Give back every entry below, exactly as written.

Stored entries
########################################

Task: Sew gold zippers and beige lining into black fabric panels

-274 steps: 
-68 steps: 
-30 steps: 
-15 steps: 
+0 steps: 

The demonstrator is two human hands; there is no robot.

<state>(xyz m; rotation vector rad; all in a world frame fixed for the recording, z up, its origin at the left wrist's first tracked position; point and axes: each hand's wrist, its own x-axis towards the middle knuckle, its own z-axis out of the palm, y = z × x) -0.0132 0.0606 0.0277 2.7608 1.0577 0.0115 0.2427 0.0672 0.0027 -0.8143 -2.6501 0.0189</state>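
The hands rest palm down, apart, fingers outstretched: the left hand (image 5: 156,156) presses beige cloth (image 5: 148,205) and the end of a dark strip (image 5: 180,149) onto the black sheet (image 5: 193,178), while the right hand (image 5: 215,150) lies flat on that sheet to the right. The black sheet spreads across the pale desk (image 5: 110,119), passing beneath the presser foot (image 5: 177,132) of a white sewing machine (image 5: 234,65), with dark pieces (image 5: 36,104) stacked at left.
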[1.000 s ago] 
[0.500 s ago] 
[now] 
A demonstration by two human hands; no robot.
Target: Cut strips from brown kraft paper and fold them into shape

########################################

● TASK ANSWER
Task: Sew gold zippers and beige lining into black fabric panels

-274 steps: 
-68 steps: 
-30 steps: 
-15 steps: 
+0 steps: 

The demonstrator is two human hands; there is no robot.

<state>(xyz m; rotation vector rad; all in a world frame fixed for the recording, z up, its origin at the left wrist's first tracked position; point and axes: each hand's wrist, its own x-axis towards the middle knuckle, its own z-axis out of the palm, y = z × x) -0.0132 0.0606 0.0277 2.7608 1.0577 0.0115 0.2427 0.0672 0.0027 -0.8143 -2.6501 0.0189</state>
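The hands rest palm down, apart, fingers outstretched: the left hand (image 5: 156,156) presses beige cloth (image 5: 148,205) and the end of a dark strip (image 5: 180,149) onto the black sheet (image 5: 193,178), while the right hand (image 5: 215,150) lies flat on that sheet to the right. The black sheet spreads across the pale desk (image 5: 110,119), passing beneath the presser foot (image 5: 177,132) of a white sewing machine (image 5: 234,65), with dark pieces (image 5: 36,104) stacked at left.
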[1.000 s ago] 
[0.500 s ago] 
[now] 
A demonstration by two human hands; no robot.
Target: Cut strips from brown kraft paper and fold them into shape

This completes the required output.